He was a little taken aback.  Her perfect naturalness was disarming, a little confusing.

“You certainly did seem provocative,” he confessed, “but I ought to have remembered.”

“You are very stupid,” she sighed.  “I deliberately invited your embrace.  Your withholding it would simply have added to my humiliation.  I am furious with myself, simply because, although I have lived a great part of my life with men, on equal terms with them, working with them, playing with them, seeing more of them at all times than of my own sex, such a thing has never happened to me before.”

“I felt that,” he said simply.

For a moment her face shone.  There was a look of gratitude in her eyes.  Her impulsive grasp of his hand left his fingers tingling.

“I am glad that you understood,” she murmured.  “Perhaps that will help me just a little.  For the rest, if you wish to be very kind, you will forget.”

“If I cannot do that,” he promised, “I will at least turn the key upon my memories.”

“Do more than that,” she begged.  “Throw the key into the sea, or whatever oblivion you choose to conjure up.  Moments such as those have no place in my life.  There is one purpose there more intense than anything else, that very purpose which by some grim irony of fate it seems to be within your power to destroy.”

He remained silent.  Ordinary expressions of regret seemed too inadequate.  Besides, the charm of the moment was passing.  The other side of her was reasserting itself.

“I suppose,” she went on, a little drearily, “that even if I told you upon my honour, of my certain knowledge, that the due delivery of that packet might save the lives of thousands of your countrymen, might save hearts from breaking, homes from becoming destitute ­even if I told you all this, would it help me in my prayer?”

“Nothing could help you,” he assured her, “but your whole confidence, and even then I fear that the result would be the same.”

“Oh, but you are very hard!” she murmured.  “My confidence belongs to others.  It is not mine alone to give you.”

“You see,” he explained, “I know beforehand that you are speaking the truth as you see it.  I know beforehand that any scheme in which you are engaged is for the benefit of our fellow creatures and not for their harm.  But alas! you make yourself the judge of these things, and there are times when individual effort is the most dangerous thing in life.”

“If you were any one else!” she sighed.

“Why be prejudiced about me?” he protested.  “Believe me, I am not a frivolous person.  I, too, think of life and its problems.  You yourself are an aristocrat.  Why should not I as well as you have sympathy and feeling for those who suffer?”

“I am a Russian,” she reminded him, “and in Russia it is different.  Besides, I am no longer an aristocrat.  I am a citizeness of the world.  I have eschewed everything in life except one thing, and for that I have worked with all my heart and strength.  As for you, what have you done?  What is your record?”

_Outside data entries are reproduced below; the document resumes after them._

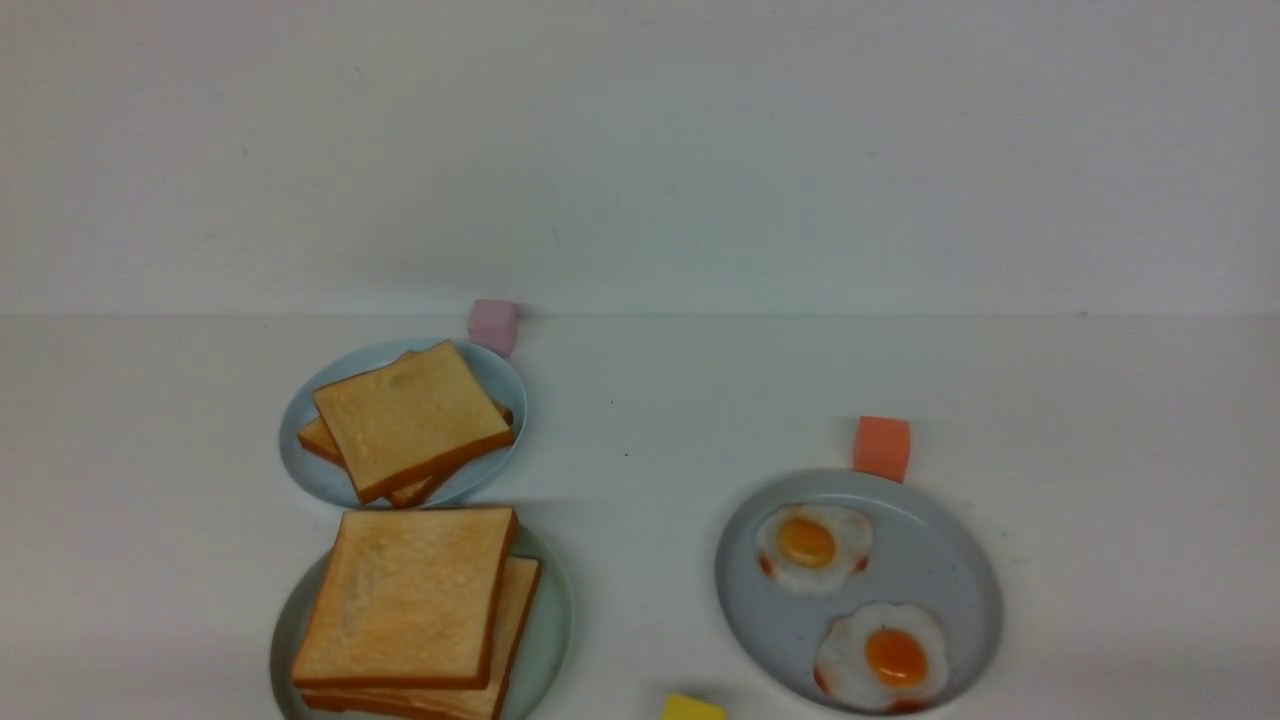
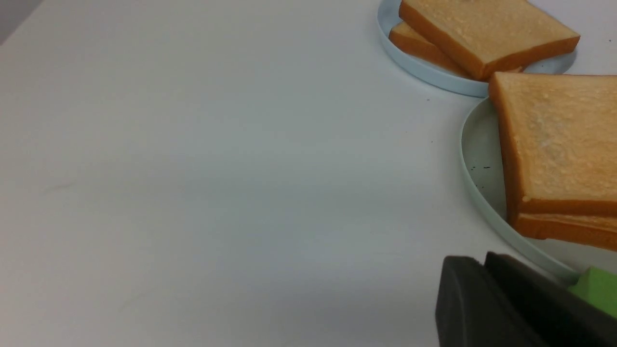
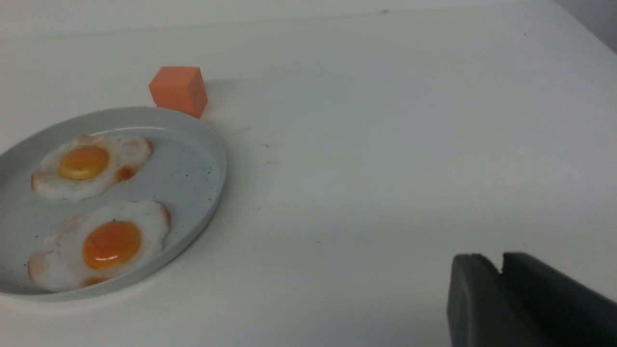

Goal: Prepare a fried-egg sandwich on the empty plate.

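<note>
The pale mint-green plate (image 1: 556, 620) sits at the front left and carries two stacked golden toast slices (image 1: 410, 595). No egg shows between them. The plate (image 2: 475, 159) and the stack (image 2: 559, 140) also show in the left wrist view. Two fried eggs (image 1: 812, 545) (image 1: 885, 655) lie on the grey plate (image 1: 950, 570) at the right. My left gripper (image 2: 484, 262) is shut and empty beside the mint plate's rim. My right gripper (image 3: 501, 262) is shut and empty over bare table, to the right of the grey plate (image 3: 202, 164). Neither gripper shows in the front view.
A light-blue plate (image 1: 500, 385) behind the mint one holds more plain toast (image 1: 410, 415). A pink block (image 1: 492, 325) stands behind it. An orange block (image 1: 881, 447) touches the grey plate's far rim. A yellow block (image 1: 692, 708) is at the front edge. A green block (image 2: 600, 289) lies by my left gripper.
</note>
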Robot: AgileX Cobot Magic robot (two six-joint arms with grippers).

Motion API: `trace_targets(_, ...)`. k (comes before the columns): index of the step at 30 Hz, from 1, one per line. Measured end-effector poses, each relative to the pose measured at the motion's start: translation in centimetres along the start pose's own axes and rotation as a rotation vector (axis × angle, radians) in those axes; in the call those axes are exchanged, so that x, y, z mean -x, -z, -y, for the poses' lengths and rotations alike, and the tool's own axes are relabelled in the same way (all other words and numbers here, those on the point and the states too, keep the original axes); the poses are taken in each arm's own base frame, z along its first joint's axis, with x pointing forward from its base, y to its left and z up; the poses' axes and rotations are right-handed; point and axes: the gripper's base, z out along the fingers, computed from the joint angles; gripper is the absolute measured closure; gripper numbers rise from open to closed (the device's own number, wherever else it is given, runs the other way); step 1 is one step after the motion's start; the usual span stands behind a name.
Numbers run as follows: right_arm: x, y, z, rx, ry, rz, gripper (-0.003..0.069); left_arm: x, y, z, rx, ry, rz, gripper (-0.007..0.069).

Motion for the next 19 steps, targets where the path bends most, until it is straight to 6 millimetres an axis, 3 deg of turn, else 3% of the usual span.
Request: trace_targets(19, 0.01, 0.0, 0.0, 0.0, 0.0, 0.001, 0.0529, 0.0, 0.0, 0.0, 0.0, 0.0, 0.0, 0.0533)
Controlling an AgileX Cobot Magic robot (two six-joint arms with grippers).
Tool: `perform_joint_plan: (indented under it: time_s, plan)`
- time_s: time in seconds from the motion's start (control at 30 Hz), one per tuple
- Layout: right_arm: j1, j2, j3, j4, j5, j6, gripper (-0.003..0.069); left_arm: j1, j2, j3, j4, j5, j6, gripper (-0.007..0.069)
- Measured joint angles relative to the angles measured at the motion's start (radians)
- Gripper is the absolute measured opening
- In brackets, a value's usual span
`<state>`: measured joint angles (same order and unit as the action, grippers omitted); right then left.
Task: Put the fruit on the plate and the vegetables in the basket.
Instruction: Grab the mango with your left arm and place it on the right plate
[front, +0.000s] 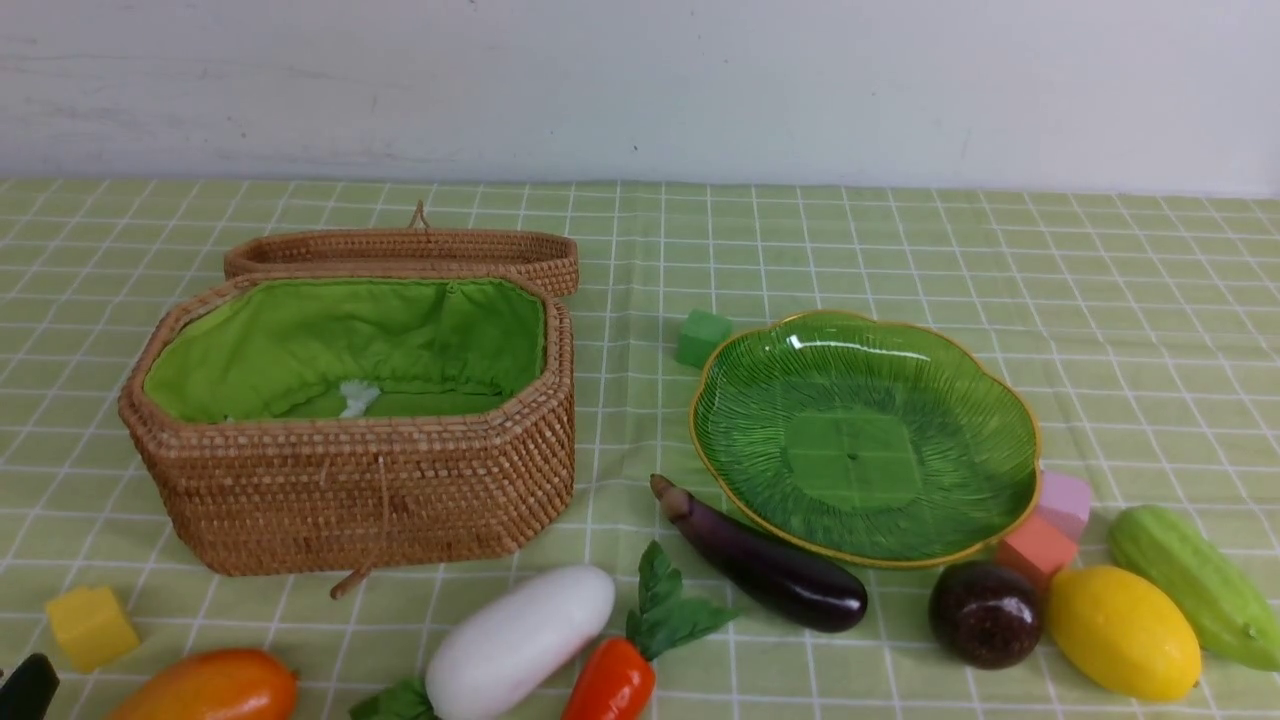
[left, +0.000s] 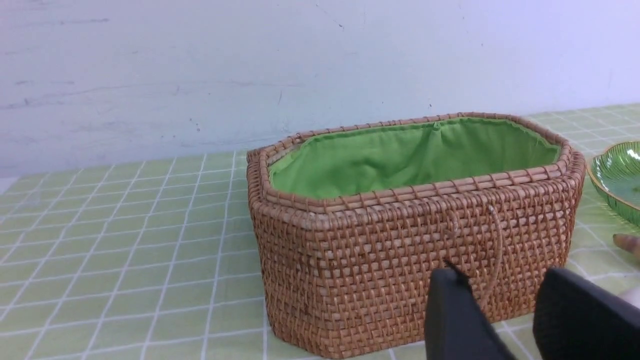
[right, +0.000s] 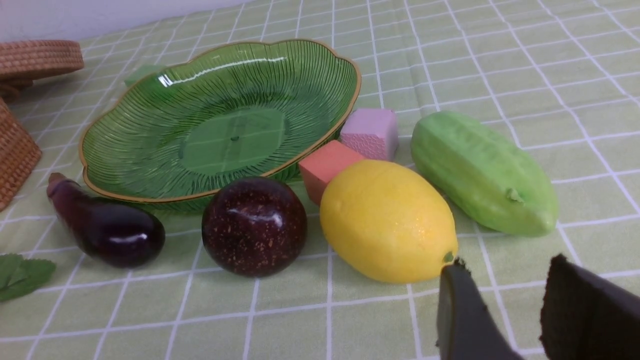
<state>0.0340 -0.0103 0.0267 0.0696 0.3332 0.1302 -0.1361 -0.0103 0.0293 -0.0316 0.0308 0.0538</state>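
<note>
Left end effector (left: 502, 280) and right end effector (right: 507, 267) both empty, jaws apart. Lemon (right: 387, 222) on surface (right: 500, 50) near plate (right: 150, 145), close to right one. Probably light, hard, slippery; grip across its narrow middle.

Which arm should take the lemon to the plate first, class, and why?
The right. The lemon lies on the robot's right beside the plate, and the right end effector hangs open just short of it. The left end effector faces the basket, on the other side.

Woven wicker basket (front: 380, 500), glossy glass plate (front: 905, 395)
</note>
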Motion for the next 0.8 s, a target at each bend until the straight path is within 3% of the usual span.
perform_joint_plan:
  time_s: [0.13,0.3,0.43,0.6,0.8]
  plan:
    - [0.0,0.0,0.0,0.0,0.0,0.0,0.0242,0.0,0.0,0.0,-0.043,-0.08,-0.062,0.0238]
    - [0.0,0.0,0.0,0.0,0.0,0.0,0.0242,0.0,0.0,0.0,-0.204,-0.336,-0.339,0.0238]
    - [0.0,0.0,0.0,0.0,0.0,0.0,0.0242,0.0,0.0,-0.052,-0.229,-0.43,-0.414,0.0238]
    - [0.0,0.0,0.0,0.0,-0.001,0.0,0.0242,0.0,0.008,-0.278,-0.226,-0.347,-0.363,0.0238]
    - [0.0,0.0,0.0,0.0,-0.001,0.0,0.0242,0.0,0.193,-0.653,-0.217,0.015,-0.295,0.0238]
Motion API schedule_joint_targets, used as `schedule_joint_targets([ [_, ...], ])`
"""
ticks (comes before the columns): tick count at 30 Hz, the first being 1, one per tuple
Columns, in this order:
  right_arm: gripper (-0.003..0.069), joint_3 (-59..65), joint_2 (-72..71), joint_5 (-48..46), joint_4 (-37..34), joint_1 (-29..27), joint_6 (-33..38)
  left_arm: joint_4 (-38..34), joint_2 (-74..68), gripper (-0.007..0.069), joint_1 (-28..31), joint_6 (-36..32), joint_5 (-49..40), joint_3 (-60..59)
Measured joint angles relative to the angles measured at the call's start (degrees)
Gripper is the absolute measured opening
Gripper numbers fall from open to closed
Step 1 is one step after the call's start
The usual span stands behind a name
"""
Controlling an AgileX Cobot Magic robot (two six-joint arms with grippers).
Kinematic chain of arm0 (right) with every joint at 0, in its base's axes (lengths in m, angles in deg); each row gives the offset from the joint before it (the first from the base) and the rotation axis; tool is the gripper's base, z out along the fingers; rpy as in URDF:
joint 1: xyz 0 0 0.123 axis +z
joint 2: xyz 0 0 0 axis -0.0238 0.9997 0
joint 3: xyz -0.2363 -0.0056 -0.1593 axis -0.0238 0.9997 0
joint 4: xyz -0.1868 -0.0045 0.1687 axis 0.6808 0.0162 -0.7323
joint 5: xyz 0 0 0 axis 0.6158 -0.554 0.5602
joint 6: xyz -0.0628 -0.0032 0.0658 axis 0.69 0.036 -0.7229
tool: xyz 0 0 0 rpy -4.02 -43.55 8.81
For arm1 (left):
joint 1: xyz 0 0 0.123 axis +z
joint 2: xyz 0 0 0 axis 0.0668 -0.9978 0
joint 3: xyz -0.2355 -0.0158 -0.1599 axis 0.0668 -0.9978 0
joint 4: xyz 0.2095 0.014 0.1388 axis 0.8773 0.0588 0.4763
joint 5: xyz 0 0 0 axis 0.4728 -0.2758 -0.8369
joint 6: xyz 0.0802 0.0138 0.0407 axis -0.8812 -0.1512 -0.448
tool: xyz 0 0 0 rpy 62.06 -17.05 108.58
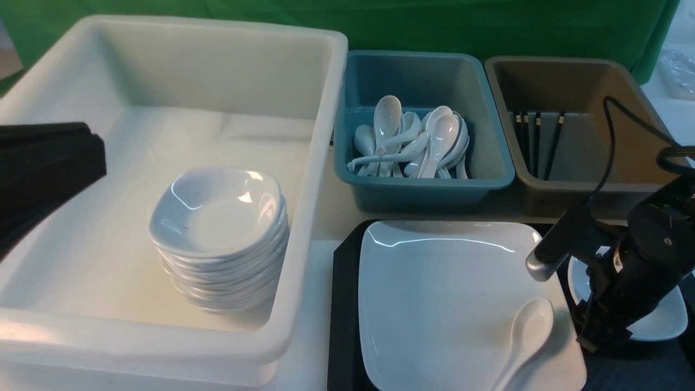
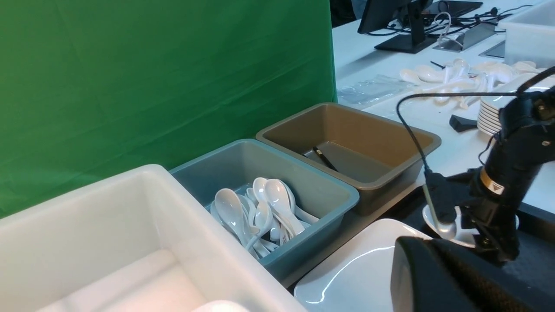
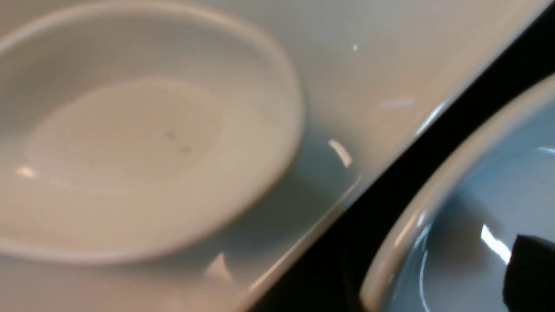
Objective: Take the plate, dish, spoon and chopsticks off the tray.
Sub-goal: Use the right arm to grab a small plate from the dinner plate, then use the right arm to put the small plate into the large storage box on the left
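Occupying the near part of the scene, the large square plate [image 1: 434, 304] rests on the black tray [image 1: 345, 326]; a white spoon [image 1: 535, 326] lies on the plate, bowl toward its far side. To the plate's right, also on the tray, sits the small white dish [image 1: 665, 315]. The right gripper [image 1: 589, 328] is lowered over this dish; whether its jaws are apart or together cannot be told. To the plate's left, the left gripper [image 1: 100, 157] appears over the white bin [image 1: 296, 260], jaws together; the bin contains stacked small dishes [image 1: 217, 217]. Beyond the plate, on the counter [image 1: 304, 336], stands the teal bin [image 1: 429, 187], filled with white spoons [image 1: 407, 138]. Beyond the plate and to its right, the brown bin [image 1: 592, 187] holds black chopsticks [image 1: 554, 145] with gold bands. Farthest from the plate hangs a green cloth [image 1: 412, 24].
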Motion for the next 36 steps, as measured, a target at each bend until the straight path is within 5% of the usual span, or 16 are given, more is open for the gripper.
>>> schedule_joint_targets([
  [4, 0.0427, -0.5, 0.5, -0.4, -0.2, 0.2, -0.1, 0.0, 0.0, 0.002, 0.0, 0.0, -0.7, 0.0],
  [8, 0.0237, -0.5, 0.4, -2.2, -1.2, 1.3, -0.1, 0.0, 0.0, 0.002, 0.0, 0.0, -1.3, 0.0],
  [12, 0.0195, -0.6, -2.0, -4.4, -0.8, 3.0, -0.7, 0.0, 0.0, 0.002, 0.0, 0.0, -1.5, 0.0],
  [16, 0.0066, -1.7, -10.9, -11.1, -2.3, 6.6, -4.5, 0.2, 0.0, 0.002, 0.0, 0.0, -1.4, 0.0],
  [21, 0.0064, -8.8, -20.5, -17.3, -3.1, 10.4, -10.1, 1.1, 0.0, 0.002, 0.0, 0.0, -1.0, 0.0],
  [27, 0.0064, -23.4, -23.4, -14.1, -9.3, 26.1, -7.9, 13.0, 0.0, 0.002, 0.0, 9.9, -1.9, 0.6],
  [32, 0.0064, -32.3, -14.2, -2.3, -10.9, 41.0, 3.2, 26.0, 1.7, 0.002, 0.0, 23.7, -8.9, 4.6],
  [36, 0.0064, -37.2, -4.1, 0.8, -11.5, 45.3, 14.4, 30.0, 6.5, 0.002, 0.0, 28.0, -12.9, 5.8],
])
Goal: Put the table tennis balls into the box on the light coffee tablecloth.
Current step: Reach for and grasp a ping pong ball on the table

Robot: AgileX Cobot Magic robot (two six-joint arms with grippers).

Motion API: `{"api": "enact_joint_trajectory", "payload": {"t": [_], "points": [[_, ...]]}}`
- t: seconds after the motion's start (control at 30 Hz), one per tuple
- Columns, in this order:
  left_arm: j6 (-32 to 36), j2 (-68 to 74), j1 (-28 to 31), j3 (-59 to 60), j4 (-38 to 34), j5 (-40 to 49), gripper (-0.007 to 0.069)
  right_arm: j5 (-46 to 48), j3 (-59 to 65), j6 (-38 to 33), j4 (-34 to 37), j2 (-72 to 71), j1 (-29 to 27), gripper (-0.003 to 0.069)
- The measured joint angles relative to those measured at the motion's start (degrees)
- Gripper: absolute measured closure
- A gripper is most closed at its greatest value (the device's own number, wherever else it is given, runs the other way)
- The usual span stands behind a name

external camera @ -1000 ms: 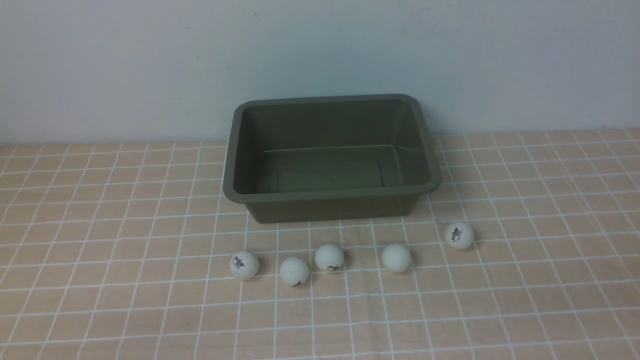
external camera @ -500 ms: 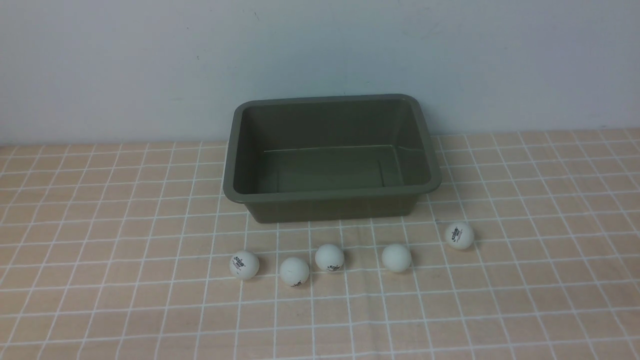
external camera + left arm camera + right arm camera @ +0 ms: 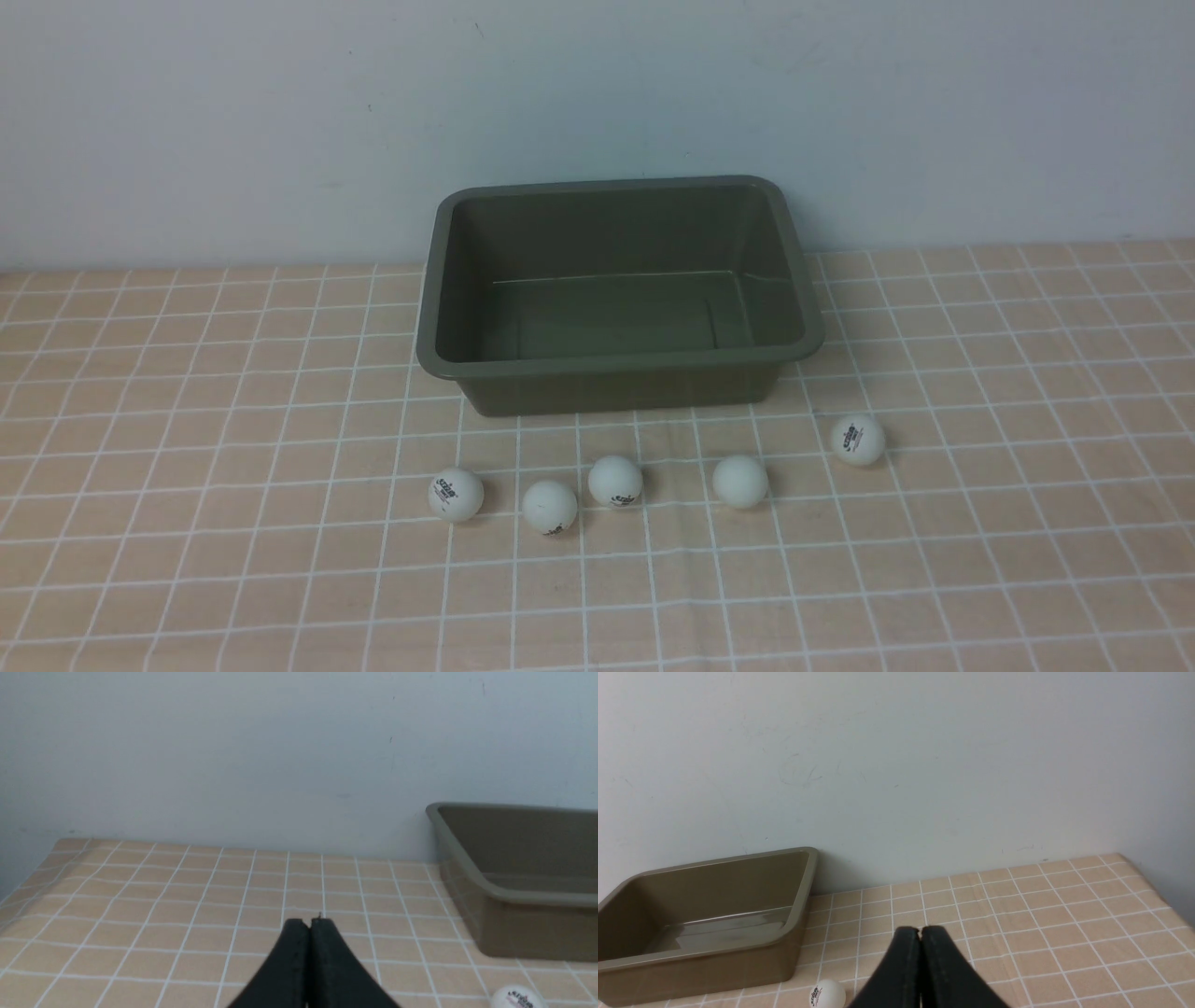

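Nothing has moved since the earlier frames: balls (image 3: 615, 481), box (image 3: 616, 367) and both my hands are where they were.

Status:
- The box is at the far middle of the checked cloth (image 3: 187, 467), close to the wall (image 3: 280, 112), open side up. It looks empty.
- All five balls sit on the cloth in a loose row just on the near side of the box: leftmost ball (image 3: 456, 494), second ball (image 3: 549, 507), middle ball (image 3: 615, 481), fourth ball (image 3: 740, 482), and rightmost ball (image 3: 858, 440), which is a bit farther back. None of them touch each other or the box.
- My left hand (image 3: 309, 924) is over bare cloth left of the box, fingers pressed together, holding nothing. A logo ball (image 3: 518, 997) shows at the edge of its wrist view, probably the leftmost one.
- My right hand (image 3: 920, 931) is the same: closed flat, empty, over the cloth right of the box. The ball (image 3: 827, 993) by the box corner in its wrist view is likely the rightmost one.
- Neither hand shows in the front view.

Progress: zero of five balls are in. Every ball has yet to be picked up, carried over the rim and dropped. My guess is the left hand takes the left balls and the right hand takes the right ones.
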Motion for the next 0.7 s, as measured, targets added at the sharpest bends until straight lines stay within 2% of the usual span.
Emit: {"api": "enact_joint_trajectory", "payload": {"t": [0.43, 0.7], "points": [[-0.11, 0.00, 0.00, 0.00, 0.00, -12.11, 0.0693, 2.37, 0.00, 0.00, 0.05, 0.00, 0.00, 0.0668], [-0.64, 0.00, 0.00, 0.00, 0.00, -16.42, 0.0693, 2.41, 0.00, 0.00, 0.05, 0.00, 0.00, 0.0667]]}}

“Insignificant, I fear,” he admitted.  “You see, a very promising start at the Bar was somewhat interfered with by my brief period of soldiering.”

“At the present moment you have no definite career,” she declared.  “You have even been wasting your time censoring.”

“I am returning now to my profession.”

“Your profession!” she scoffed.  “That means you will spend your time wrangling with a number of other bewigged and narrow-minded people about uninteresting legal technicalities which lead nowhere and which no one cares about.”

“There is my journalism.”

“You have damned it with your own phrase ’hack journalism’!”

“I may enter Parliament.”

“Yes, to preserve your rights,” she retorted.

“I am afraid,” he sighed, “that you haven’t a very high opinion of me.”

“It is within your power to make me look upon you as the bravest, the kindest, the most farseeing of men,” she declared.

He shook his head.

“I decline to think that you would think any the better of me for committing a dishonourable action for your sake.”

“Try me,” she begged, her hand resting once more upon his.  “If you want my kind feelings, my everlasting gratitude, they are yours.  Give me that packet.”

“That is impossible,” he declared uncompromisingly.  “If you wish to alter my attitude with regard to it, you must tell me exactly from whom it comes, what it contains, and to whom it goes.”

“You ask more than is possible..  You make me almost sorry ­”

“Sorry for what?”

“Sorry that I saved your life,” she said boldly.  “Why should I not be?  There are many who will suffer, many who will lose their lives because of your obstinacy.”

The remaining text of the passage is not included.